Required work
Beginning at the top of the data below, restate every line word for word until the line containing "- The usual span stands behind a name" has been included, and omit the pictures.

- Opening Delimiter -

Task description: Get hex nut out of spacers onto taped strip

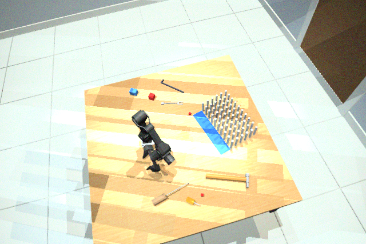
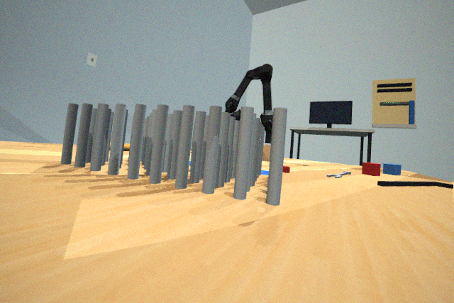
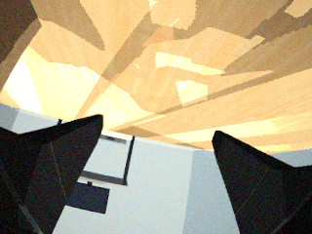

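The grey metal spacers (image 1: 202,106) (image 2: 277,156) stand upright in a dense field. The blue taped strip (image 1: 210,131) lies along their front, with nothing seen lying on it. I cannot make out the nut in any view. A black hex key (image 1: 172,87) (image 2: 406,184) with a short bent end lies on the table behind the small silver wrench (image 1: 172,103) (image 2: 339,174). A wooden-handled screwdriver (image 1: 159,199), a short yellow screwdriver (image 1: 190,200) and a hammer (image 1: 226,177) lie on the opposite side. My gripper (image 1: 146,163) (image 3: 160,129) is open and empty, above the table, away from the spacers.
A blue block (image 1: 133,91) (image 2: 391,169) and a red block (image 1: 151,96) (image 2: 371,168) lie near the wrench. One tiny red cube (image 1: 189,114) lies near the strip's far end, another tiny red cube (image 1: 202,195) near the yellow screwdriver.
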Robot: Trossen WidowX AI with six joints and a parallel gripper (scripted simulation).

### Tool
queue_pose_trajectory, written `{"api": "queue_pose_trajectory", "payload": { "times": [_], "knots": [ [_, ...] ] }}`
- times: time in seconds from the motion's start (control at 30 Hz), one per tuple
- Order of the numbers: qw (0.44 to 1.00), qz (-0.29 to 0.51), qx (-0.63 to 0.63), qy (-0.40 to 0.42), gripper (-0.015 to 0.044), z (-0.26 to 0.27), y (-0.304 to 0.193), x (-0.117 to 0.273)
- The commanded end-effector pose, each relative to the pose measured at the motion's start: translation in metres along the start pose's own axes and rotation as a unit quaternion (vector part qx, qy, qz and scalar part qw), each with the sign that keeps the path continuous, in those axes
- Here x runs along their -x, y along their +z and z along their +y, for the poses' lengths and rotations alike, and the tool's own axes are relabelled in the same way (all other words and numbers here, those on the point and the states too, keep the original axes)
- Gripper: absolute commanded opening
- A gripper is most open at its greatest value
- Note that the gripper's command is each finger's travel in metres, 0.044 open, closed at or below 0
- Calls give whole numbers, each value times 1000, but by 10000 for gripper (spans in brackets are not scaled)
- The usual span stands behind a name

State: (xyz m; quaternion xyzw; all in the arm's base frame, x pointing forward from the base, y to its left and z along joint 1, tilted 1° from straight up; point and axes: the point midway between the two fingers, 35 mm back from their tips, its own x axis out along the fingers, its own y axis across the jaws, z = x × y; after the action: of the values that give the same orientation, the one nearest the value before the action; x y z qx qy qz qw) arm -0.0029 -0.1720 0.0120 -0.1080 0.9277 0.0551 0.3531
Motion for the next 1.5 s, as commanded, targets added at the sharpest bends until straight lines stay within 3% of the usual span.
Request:
{"api": "queue_pose_trajectory", "payload": {
  "times": [0.0, 0.23, 0.67, 0.9, 1.13, 1.33, 1.47],
  "knots": [
    [1000, -2, -1, -1, 426, -1, 1, 0],
    [995, -72, -58, -46, 440, -20, 31, 17],
    [922, -334, -160, -110, 440, -53, 133, 92],
    [795, -567, -197, -86, 440, -61, 204, 188],
    [643, -753, -139, -6, 440, -28, 240, 298],
    [519, -850, -29, 85, 440, 29, 241, 377],
    [506, -857, -13, 96, 440, 37, 239, 385]
  ]
}}
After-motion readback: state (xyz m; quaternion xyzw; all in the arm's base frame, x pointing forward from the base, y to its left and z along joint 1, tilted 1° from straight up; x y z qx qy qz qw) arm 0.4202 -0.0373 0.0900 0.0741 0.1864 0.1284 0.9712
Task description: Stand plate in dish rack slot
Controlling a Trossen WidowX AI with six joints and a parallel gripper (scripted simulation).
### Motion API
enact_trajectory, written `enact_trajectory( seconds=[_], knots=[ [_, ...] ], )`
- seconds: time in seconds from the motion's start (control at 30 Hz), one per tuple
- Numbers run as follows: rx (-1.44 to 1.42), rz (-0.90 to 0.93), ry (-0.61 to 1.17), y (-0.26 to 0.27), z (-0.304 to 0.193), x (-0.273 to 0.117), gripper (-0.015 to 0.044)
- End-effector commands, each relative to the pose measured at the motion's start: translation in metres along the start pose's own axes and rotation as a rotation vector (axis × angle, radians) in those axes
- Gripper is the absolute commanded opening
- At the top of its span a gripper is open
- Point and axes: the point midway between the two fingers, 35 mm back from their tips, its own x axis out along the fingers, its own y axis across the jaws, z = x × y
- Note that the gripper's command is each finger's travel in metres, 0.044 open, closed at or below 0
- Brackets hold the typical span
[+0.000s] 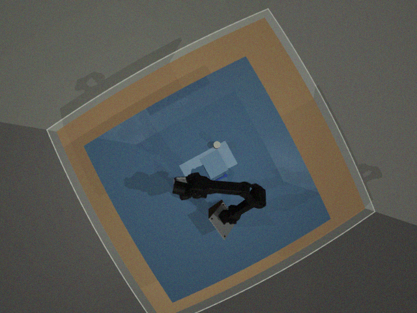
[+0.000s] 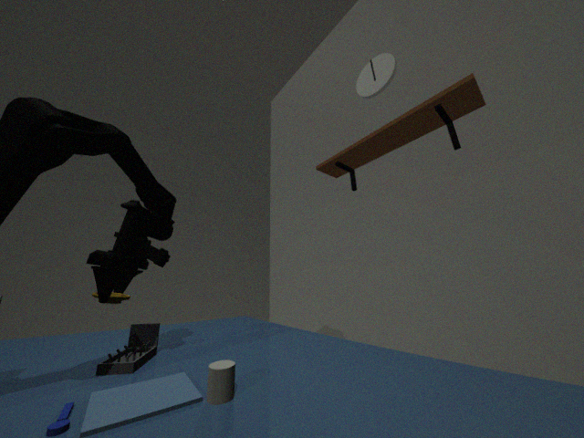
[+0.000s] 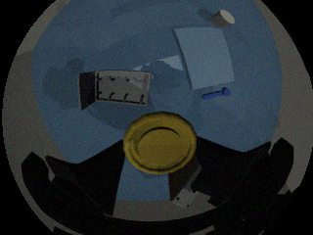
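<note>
1. The black arm point(image 1: 229, 187) point(image 2: 89, 134) is hiding the round yellow plate point(image 2: 118, 296) point(image 3: 160, 143) from the top view and covering most of the grey, peg-lined dish rack point(image 1: 180, 179) point(image 2: 115, 369) point(image 3: 122, 102).
2. The end effector point(image 1: 180, 190) point(image 2: 110, 294) point(image 3: 159, 143) is gripping that plate above the surface point(image 1: 134, 202) point(image 2: 377, 391) point(image 3: 161, 188), outside the rack.
3. One pale-blue flat board point(image 1: 230, 153) point(image 2: 141, 401) point(image 3: 205, 56), one blue spoon-shaped utensil point(image 1: 222, 177) point(image 2: 61, 419) point(image 3: 216, 93) and one beige cylinder point(image 1: 216, 145) point(image 2: 221, 382) point(image 3: 223, 19) are resting near one another.
4. Two black brackets are supporting one brown shelf point(image 2: 401, 127).
</note>
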Motion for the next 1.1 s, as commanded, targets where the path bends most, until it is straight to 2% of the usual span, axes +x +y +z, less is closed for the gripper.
enact_trajectory(
  seconds=[0.0,0.57,1.07],
  knots=[
    [-0.059,0.047,0.055,0.000,-0.001,0.008,0.0000],
    [-0.346,0.301,0.231,0.004,-0.005,0.047,0.0000],
    [-0.577,0.593,0.231,0.008,-0.005,0.072,0.0000]
  ],
)
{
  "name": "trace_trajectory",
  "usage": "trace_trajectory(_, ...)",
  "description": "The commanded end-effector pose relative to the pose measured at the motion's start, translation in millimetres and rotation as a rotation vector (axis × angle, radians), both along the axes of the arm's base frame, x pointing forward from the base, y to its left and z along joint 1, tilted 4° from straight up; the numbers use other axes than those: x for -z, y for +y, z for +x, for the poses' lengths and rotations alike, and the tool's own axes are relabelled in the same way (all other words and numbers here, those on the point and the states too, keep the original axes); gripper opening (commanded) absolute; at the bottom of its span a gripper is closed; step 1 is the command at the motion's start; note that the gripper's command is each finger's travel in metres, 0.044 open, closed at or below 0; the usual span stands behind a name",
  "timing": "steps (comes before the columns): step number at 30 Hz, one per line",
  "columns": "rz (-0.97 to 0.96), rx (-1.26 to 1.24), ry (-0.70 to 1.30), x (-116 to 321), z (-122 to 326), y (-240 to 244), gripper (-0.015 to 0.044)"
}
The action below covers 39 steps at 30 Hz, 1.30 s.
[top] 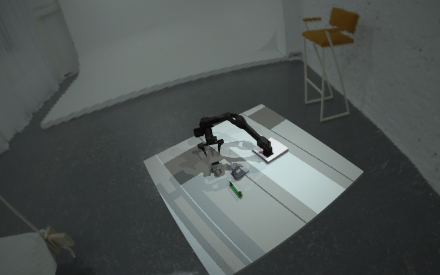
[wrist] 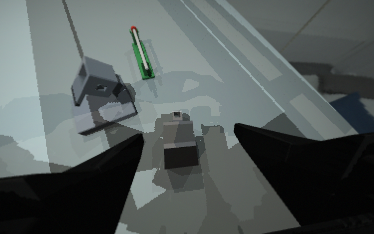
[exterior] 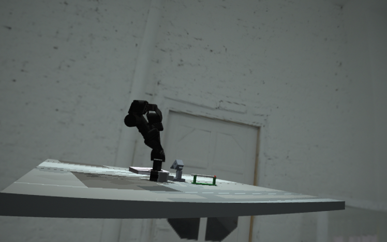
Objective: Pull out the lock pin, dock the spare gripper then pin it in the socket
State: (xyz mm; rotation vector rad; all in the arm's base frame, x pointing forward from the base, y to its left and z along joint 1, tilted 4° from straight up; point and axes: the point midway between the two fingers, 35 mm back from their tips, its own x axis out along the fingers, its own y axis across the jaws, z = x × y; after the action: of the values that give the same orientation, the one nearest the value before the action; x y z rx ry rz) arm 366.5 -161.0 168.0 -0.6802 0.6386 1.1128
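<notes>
The arm [top: 240, 121] [exterior: 149, 131] looks like matt black plastic or coated metal, and its end effector [top: 212, 155] [wrist: 189, 132] has the same dull black finish. The mount [top: 239, 171] [exterior: 178, 171] [wrist: 102, 100] looks smooth and matt grey, plastic or painted metal. The spare gripper [top: 216, 168] [wrist: 189, 132] has flat, smooth grey faces, its material unclear. The lock pin's shaft [top: 235, 185] [exterior: 203, 175] [wrist: 140, 49] is pale and smooth; its green stand [top: 234, 190] [exterior: 204, 184] [wrist: 145, 72] resembles plain plastic. The worktop [top: 285, 201] [exterior: 170, 209] appears smooth. Behind it, the wall [top: 395, 64] [exterior: 85, 71] looks rough and pitted, and the chair's orange seat [top: 326, 37] resembles cloth.
</notes>
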Motion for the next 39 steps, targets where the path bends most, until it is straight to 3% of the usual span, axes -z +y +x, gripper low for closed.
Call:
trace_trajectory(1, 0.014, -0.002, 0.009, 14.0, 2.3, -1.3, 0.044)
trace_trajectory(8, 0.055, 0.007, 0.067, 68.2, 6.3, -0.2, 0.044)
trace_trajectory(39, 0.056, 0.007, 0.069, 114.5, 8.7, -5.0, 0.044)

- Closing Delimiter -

Result of this task
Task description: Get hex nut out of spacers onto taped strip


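The grey metal spacers (image 1: 202,106) (image 2: 277,156) stand upright in a dense field. The blue taped strip (image 1: 210,131) lies along their front, with nothing seen lying on it. I cannot make out the nut in any view. A black hex key (image 1: 172,87) (image 2: 406,184) with a short bent end lies on the table behind the small silver wrench (image 1: 172,103) (image 2: 339,174). A wooden-handled screwdriver (image 1: 159,199), a short yellow screwdriver (image 1: 190,200) and a hammer (image 1: 226,177) lie on the opposite side. My gripper (image 1: 146,163) (image 3: 160,129) is open and empty, above the table, away from the spacers.
A blue block (image 1: 133,91) (image 2: 391,169) and a red block (image 1: 151,96) (image 2: 371,168) lie near the wrench. One tiny red cube (image 1: 189,114) lies near the strip's far end, another tiny red cube (image 1: 202,195) near the yellow screwdriver.
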Robot: Trossen WidowX AI with six joints and a parallel gripper (scripted simulation).

### Tool
queue_pose_trajectory, written `{"api": "queue_pose_trajectory", "payload": { "times": [_], "knots": [ [_, ...] ] }}`
- times: time in seconds from the motion's start (control at 30 Hz), one per tuple
- Order of the numbers: qw (0.44 to 1.00), qz (-0.29 to 0.51), qx (-0.63 to 0.63), qy (-0.40 to 0.42), gripper (-0.015 to 0.044), z (-0.26 to 0.27), y (-0.304 to 0.193), x (-0.117 to 0.273)
- The commanded end-effector pose, each relative to the pose measured at the motion's start: translation in metres along the start pose's own axes and rotation as a unit quaternion (vector part qx, qy, qz and scalar part qw), each with the sign that keeps the path continuous, in those axes
- Here x runs along their -x, y along their +z and z along their +y, for the poses' lengths and rotations alike, and the tool's own axes are relabelled in the same way (all other words and numbers here, those on the point and the states too, keep the original axes)
- Gripper: absolute commanded opening
- A gripper is most open at its greatest value
- Note that the gripper's command is each finger's travel in metres, 0.044 open, closed at or below 0
- Calls give whole numbers, each value times 1000, but by 10000 for gripper (spans in brackets are not scaled)
- The usual span stands behind a name

That is the entire output.